Monday, December 14, 2009

Oranges and lemons, so full of pennies
All the school girls are so many...

That's how I used to sing the nursery rhyme when I was a child, not knowing the actual words - citrus fruit stuffed with money? Ooh gimme! And with one sen coins out of circulation, 10 or 20 sen would be nice. (The first line is actually, "Oranges and lemons, SOLD FOR A PENNY". Yeah, that's more believable.)

I just looked up the nursery rhyme, and some of the words have been changed - political correctness and all that, I suppose. The last few lines are now: "The grass is green and the rose is red/ Remember me when you are sad." Originally, it ended, "Remember me WHEN I AM DEAD." Sad? Red?... er, doesn't rhyme.

Now, if you have a bag of Valencia oranges, like I did recently, and they're not very nice to eat ­­– the ones I bought weren't very sweet ­­– you might want to turn them into...

Chunky cupful
I chose the firmer, thicker-skinned ones for the jam. The recipes I have in my cookbooks are a bit complicated but I found a simple recipe online and have tweaked it slightly. The original one is smooth because the orange skin is zested and the flesh pulverised in the food processor. I decided to add a little extra peel to give it a bit more body and texture.

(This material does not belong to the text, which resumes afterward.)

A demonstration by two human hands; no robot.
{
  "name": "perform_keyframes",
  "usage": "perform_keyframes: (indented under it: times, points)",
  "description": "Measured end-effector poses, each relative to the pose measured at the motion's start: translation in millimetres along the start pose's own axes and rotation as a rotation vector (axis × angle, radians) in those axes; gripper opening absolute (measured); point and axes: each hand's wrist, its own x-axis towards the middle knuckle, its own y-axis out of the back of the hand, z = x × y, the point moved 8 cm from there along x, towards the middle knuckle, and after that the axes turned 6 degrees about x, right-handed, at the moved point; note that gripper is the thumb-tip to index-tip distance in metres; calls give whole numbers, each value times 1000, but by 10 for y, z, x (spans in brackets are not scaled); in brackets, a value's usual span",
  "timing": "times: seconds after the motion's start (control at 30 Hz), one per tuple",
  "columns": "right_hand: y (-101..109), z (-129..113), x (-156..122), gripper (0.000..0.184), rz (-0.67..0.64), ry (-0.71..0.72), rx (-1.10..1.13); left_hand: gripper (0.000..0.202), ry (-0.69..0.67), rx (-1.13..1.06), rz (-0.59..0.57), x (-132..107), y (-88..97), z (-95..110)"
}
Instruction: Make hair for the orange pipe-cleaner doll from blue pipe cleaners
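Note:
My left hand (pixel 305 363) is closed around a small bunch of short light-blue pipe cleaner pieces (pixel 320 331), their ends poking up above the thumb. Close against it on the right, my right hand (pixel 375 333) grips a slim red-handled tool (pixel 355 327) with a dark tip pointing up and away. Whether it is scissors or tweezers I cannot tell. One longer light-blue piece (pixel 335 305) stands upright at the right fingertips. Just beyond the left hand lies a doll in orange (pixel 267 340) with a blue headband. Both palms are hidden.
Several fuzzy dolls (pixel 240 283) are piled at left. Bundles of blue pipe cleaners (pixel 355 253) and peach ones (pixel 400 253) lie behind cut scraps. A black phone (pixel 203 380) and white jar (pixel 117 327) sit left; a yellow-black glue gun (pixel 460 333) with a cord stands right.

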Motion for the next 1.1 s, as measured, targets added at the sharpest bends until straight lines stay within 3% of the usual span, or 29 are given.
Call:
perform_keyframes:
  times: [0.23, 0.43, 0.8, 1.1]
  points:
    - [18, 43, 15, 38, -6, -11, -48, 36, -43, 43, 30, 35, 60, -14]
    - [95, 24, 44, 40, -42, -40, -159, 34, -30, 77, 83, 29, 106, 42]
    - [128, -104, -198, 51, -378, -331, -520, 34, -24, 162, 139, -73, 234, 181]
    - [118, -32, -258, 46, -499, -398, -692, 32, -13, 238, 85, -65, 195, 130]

One thing to remember is to taste the fruit before making the marmalade. The amount of sugar you use is approximately ½ cup to every orange but that depends on how sweet the fruit is.

Makes 1 cup

2 medium oranges (the original recipe calls for Navel; I used Valencia)
1 cup sugar (approximate; depending on sweetness of fruit)
4 tbsp water
  • Wash the orange well. Cut off the ends. Zest 1 orange; peel off the skin (without the white part) from the other one and dice quite fine. If you want the smooth marmalade, zest both oranges.
  • Cut off the skin from both oranges. Cut the flesh into quarters and remove any large seeds (some seeds are necessary as they provide the pectin that helps the marmalade gel). Place the flesh into a food processor and blend to a relatively fine pulp.
  • In a medium saucepan, combine zest, dice, orange pulp, sugar and water. Bring to a boil. Reduce heat and simmer 10-15 minutes until mixture becomes thick and sticks to your spoon. Pour into small jar or covered container. Keep refrigerated. 

Mash and roll

Friday, December 11, 2009

Cake truffles
I resolved to bake more often until the new year, but I didn't have to do that with these confections. If these truffles had a subtitle, it would be Dessert Part II since their prequel was a chocolate cream cake - well, that's as far back in this cake's life as I can go because it's from a bakery chain and I don't know what kind of synthetic stuff goes into their cake mix.

These truffles are made from the leftover cake plus the last few pieces of pecan shortbread I had made a week ago. ("Real" chocolate truffles are made from chocolate ganache, a combination of chocolate and cream.) All it takes to make them is to crumble the cake and shortbread (can be done with forks, fingers or in a food processor), refrigerate the mixture for a bit, roll into balls and then coat them with either cocoa powder or dessicated coconut. Gussy them up by placing each one in a nice mini paper cup. Easy, right?

Here are some recipes for cake truffles from
group recipes
and here's an interesting one from the popular site, The Kitchn.

As the binding agent - the thing that holds the crumbs together - some recipes use frosting, others use cream cheese. My cake already came with the cream between the layers so I didn't have to add anything else.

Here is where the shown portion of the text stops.